Task to complete = The data must be reproduced verbatim; images are to be omitted.

═════ Given information ═════

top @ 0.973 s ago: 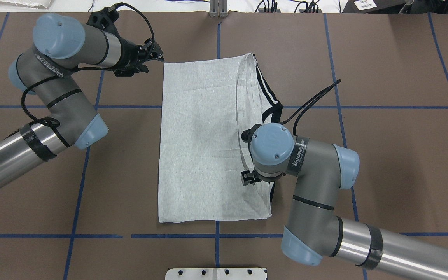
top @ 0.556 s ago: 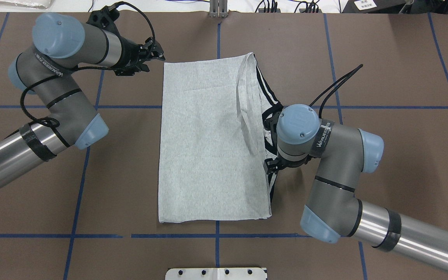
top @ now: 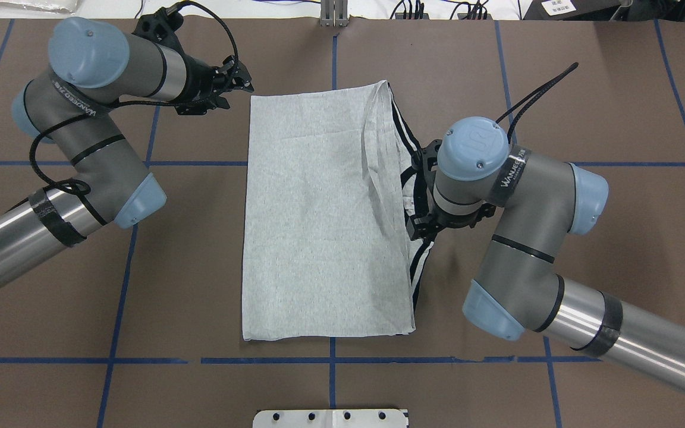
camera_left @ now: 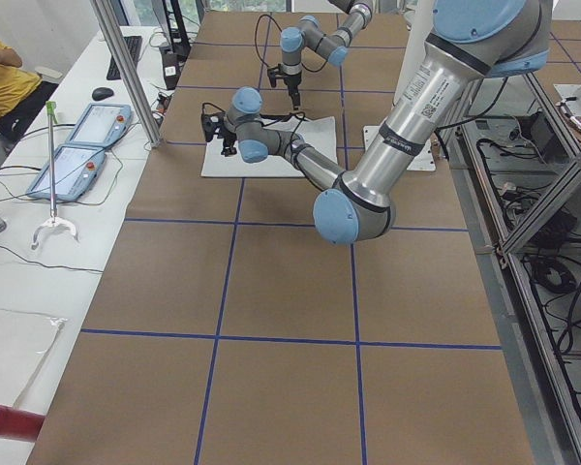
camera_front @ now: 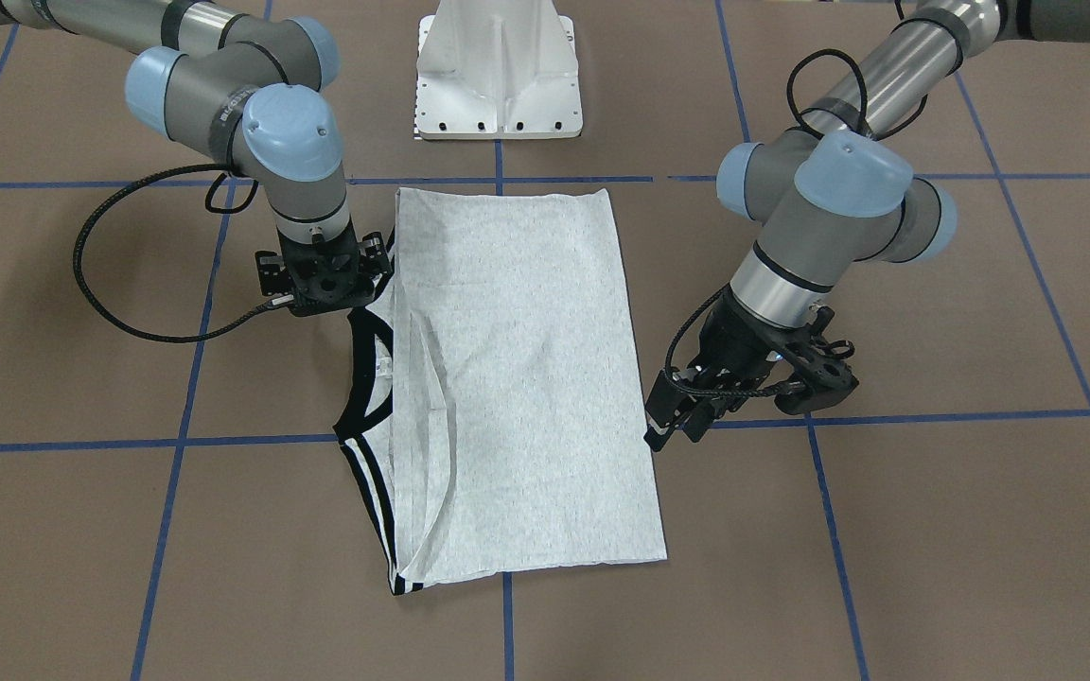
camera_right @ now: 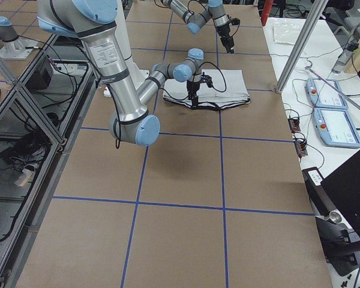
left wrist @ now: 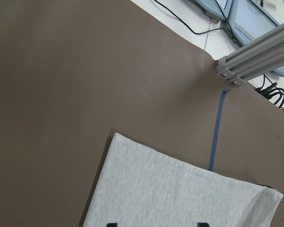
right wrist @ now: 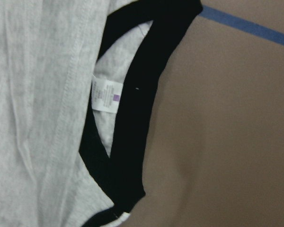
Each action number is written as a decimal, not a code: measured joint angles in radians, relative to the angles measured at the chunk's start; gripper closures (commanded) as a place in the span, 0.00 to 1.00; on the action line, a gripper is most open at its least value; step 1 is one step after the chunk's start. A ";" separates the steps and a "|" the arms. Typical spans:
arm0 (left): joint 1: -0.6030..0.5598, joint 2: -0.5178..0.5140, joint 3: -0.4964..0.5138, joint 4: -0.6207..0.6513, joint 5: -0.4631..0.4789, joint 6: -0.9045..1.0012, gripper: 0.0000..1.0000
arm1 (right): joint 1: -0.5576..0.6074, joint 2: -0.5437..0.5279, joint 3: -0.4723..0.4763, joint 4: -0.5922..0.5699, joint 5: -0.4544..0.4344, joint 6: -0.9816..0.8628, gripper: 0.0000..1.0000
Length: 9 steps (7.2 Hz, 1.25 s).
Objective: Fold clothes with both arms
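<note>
Right tool (camera_front: 323, 288), grip state untellable, hangs over the T-shirt's (top: 319, 208) collar (right wrist: 132, 132), overhead centre-right; left tool (top: 244, 83), spread, sits beside its upper-left corner.

Right band (top: 512, 172), black, by the wrist of the right arm (top: 533, 196): white lettering, approx. "WANJEED" (last letters unsure). Left band (top: 74, 97) on the left arm (top: 90, 134): same wording. Blue cap (top: 473, 141), right arm: embossed "UR"-style logo. Care tag (right wrist: 105, 94) in T-shirt (right wrist: 38, 94) collar: print illegible.

Right arm (top: 473, 154) blocks T-shirt (top: 319, 208) collar side, apparently.
</note>
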 measured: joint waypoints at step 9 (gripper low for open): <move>0.000 0.103 -0.156 0.072 -0.031 0.001 0.36 | 0.106 0.274 -0.494 0.209 -0.008 -0.093 0.00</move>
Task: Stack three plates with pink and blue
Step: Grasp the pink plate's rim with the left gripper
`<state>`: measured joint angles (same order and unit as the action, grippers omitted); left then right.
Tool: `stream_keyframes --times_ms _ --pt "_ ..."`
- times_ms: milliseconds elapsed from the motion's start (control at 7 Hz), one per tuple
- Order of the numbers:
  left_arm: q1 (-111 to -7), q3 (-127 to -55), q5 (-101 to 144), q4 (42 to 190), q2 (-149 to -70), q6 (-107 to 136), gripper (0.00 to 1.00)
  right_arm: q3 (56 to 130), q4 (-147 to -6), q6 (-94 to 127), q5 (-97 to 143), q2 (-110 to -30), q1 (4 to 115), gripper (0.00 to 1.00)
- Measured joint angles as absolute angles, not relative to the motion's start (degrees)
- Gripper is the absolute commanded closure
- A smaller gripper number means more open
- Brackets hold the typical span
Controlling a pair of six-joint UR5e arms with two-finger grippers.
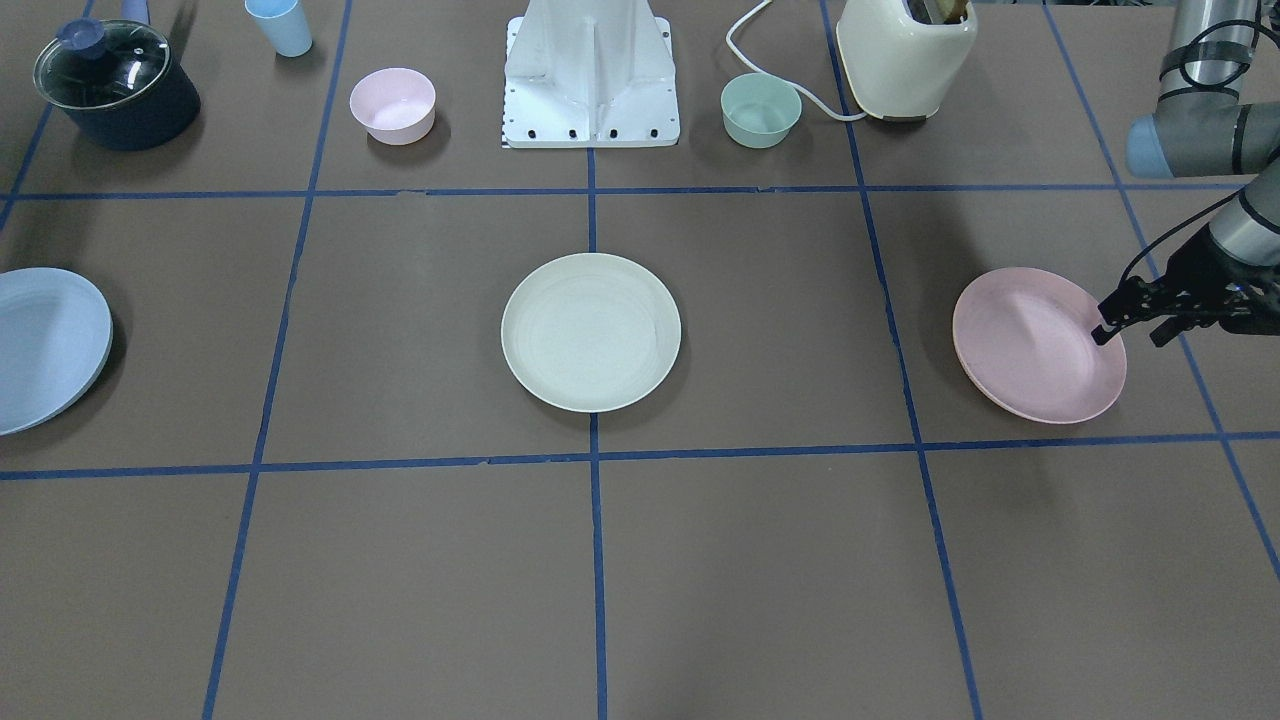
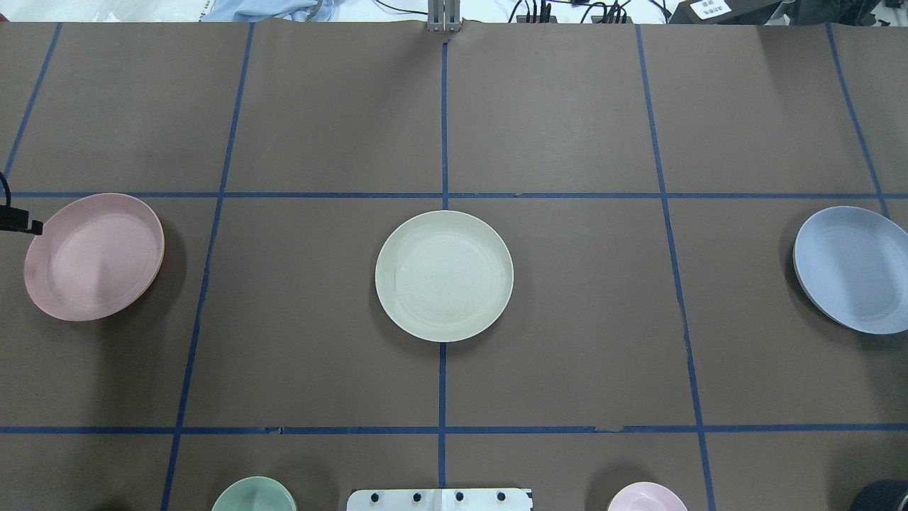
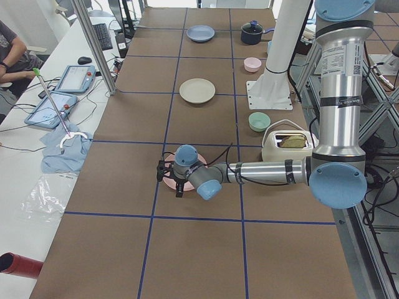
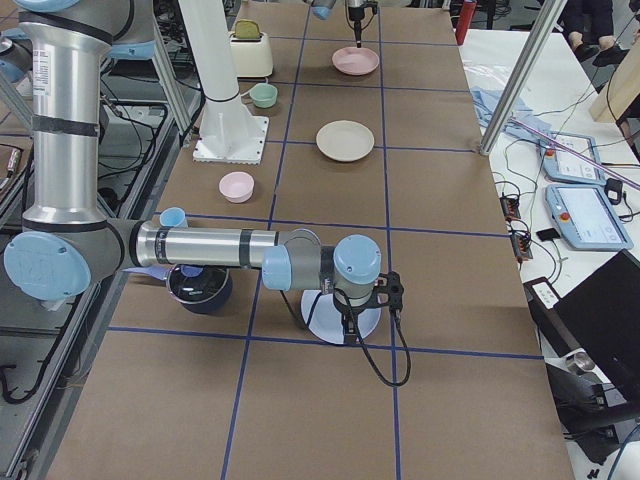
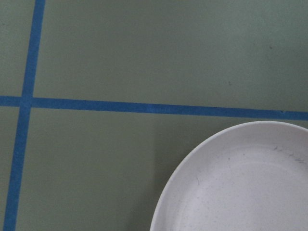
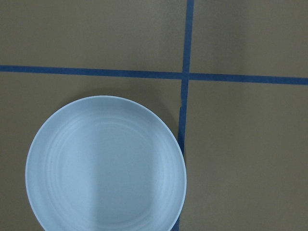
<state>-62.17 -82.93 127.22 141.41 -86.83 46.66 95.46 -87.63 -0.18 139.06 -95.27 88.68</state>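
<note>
The cream-white plate (image 1: 590, 332) lies at the table's middle (image 2: 444, 275). The pale pink plate (image 1: 1035, 345) lies on my left side (image 2: 92, 255). My left gripper (image 1: 1130, 335) is open at its outer rim, one finger over the rim and one outside it. The left wrist view shows only part of that plate (image 5: 240, 183), no fingers. The pale blue plate (image 1: 40, 350) lies on my right side (image 2: 851, 270). My right gripper (image 4: 346, 318) hangs above it, seen only from the side, so I cannot tell if it is open. The right wrist view looks down on the blue plate (image 6: 106, 166).
Along the robot's side stand a small pink bowl (image 1: 392, 105), a mint-green bowl (image 1: 760, 110), a cream toaster (image 1: 905, 55) with its cord, a dark pot with a glass lid (image 1: 115, 85), a blue cup (image 1: 280, 25) and the white robot base (image 1: 590, 80).
</note>
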Motion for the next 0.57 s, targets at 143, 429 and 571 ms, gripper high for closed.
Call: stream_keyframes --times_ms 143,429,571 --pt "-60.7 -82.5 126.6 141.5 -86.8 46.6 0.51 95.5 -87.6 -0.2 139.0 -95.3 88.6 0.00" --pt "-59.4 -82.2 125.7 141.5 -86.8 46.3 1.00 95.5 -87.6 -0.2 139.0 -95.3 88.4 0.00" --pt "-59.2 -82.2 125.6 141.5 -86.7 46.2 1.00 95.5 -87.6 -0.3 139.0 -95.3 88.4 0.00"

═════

Output =
top @ 0.973 s ago: 
top @ 0.556 s ago: 
top @ now: 
camera_left @ now: 
camera_front @ now: 
camera_right @ now: 
left wrist @ now: 
right wrist @ now: 
Each action number is written as a decimal, not a code: measured joint angles in radians, relative to the angles measured at the chunk's start; gripper closures (commanded) as a place in the span, 0.00 to 1.00; on the action line, a gripper is most open at its least value; step 1 is one step after the chunk's start. A ";" separates the steps and a "|" the arms. Typical spans:
arm0 (left): joint 1: -0.6030..0.5598, joint 2: -0.5178..0.5140, joint 3: -0.4964..0.5138, joint 4: -0.6207..0.6513, joint 5: -0.4631..0.4789, joint 6: -0.9045..1.0012, gripper: 0.0000..1.0000
arm1 (right): joint 1: -0.5576..0.6074, joint 2: -0.5437..0.5279, joint 3: -0.4723..0.4763, joint 4: -0.5922..0.5699, joint 5: -0.4544..0.4344, joint 6: -0.9816..0.8628, gripper: 0.0000..1.0000
Length: 9 steps (7.2 Hz, 1.25 s).
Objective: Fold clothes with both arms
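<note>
Right tool (camera_front: 323, 288), grip state untellable, hangs over the T-shirt's (top: 319, 208) collar (right wrist: 132, 132), overhead centre-right; left tool (top: 244, 83), spread, sits beside its upper-left corner.

Right band (top: 512, 172), black, by the wrist of the right arm (top: 533, 196): white lettering, approx. "WANJEED" (last letters unsure). Left band (top: 74, 97) on the left arm (top: 90, 134): same wording. Blue cap (top: 473, 141), right arm: embossed "UR"-style logo. Care tag (right wrist: 105, 94) in T-shirt (right wrist: 38, 94) collar: print illegible.

Right arm (top: 473, 154) blocks T-shirt (top: 319, 208) collar side, apparently.
</note>
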 measured: joint waypoints at step 9 (gripper low for open): <move>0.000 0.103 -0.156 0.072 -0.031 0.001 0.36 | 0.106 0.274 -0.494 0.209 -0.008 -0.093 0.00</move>
Task: Stack three plates with pink and blue
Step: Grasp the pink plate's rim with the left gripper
`<state>`: measured joint angles (same order and unit as the action, grippers omitted); left then right.
Tool: `stream_keyframes --times_ms _ --pt "_ ..."`
- times_ms: milliseconds elapsed from the motion's start (control at 7 Hz), one per tuple
- Order of the numbers:
  left_arm: q1 (-111 to -7), q3 (-127 to -55), q5 (-101 to 144), q4 (42 to 190), q2 (-149 to -70), q6 (-107 to 136), gripper (0.00 to 1.00)
  right_arm: q3 (56 to 130), q4 (-147 to -6), q6 (-94 to 127), q5 (-97 to 143), q2 (-110 to -30), q1 (4 to 115), gripper (0.00 to 1.00)
- Measured joint angles as absolute angles, not relative to the motion's start (degrees)
- Gripper is the absolute commanded closure
- A smaller gripper number means more open
- Brackets hold the typical span
Controlling a pair of six-joint UR5e arms with two-finger grippers.
<state>-62.17 -82.93 127.22 141.41 -86.83 46.66 95.46 -87.63 -0.18 139.06 -95.27 88.68</state>
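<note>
The cream-white plate (image 1: 590, 332) lies at the table's middle (image 2: 444, 275). The pale pink plate (image 1: 1035, 345) lies on my left side (image 2: 92, 255). My left gripper (image 1: 1130, 335) is open at its outer rim, one finger over the rim and one outside it. The left wrist view shows only part of that plate (image 5: 240, 183), no fingers. The pale blue plate (image 1: 40, 350) lies on my right side (image 2: 851, 270). My right gripper (image 4: 346, 318) hangs above it, seen only from the side, so I cannot tell if it is open. The right wrist view looks down on the blue plate (image 6: 106, 166).
Along the robot's side stand a small pink bowl (image 1: 392, 105), a mint-green bowl (image 1: 760, 110), a cream toaster (image 1: 905, 55) with its cord, a dark pot with a glass lid (image 1: 115, 85), a blue cup (image 1: 280, 25) and the white robot base (image 1: 590, 80).
</note>
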Motion for the next 0.57 s, targets at 143, 429 and 571 ms, gripper high for closed.
Call: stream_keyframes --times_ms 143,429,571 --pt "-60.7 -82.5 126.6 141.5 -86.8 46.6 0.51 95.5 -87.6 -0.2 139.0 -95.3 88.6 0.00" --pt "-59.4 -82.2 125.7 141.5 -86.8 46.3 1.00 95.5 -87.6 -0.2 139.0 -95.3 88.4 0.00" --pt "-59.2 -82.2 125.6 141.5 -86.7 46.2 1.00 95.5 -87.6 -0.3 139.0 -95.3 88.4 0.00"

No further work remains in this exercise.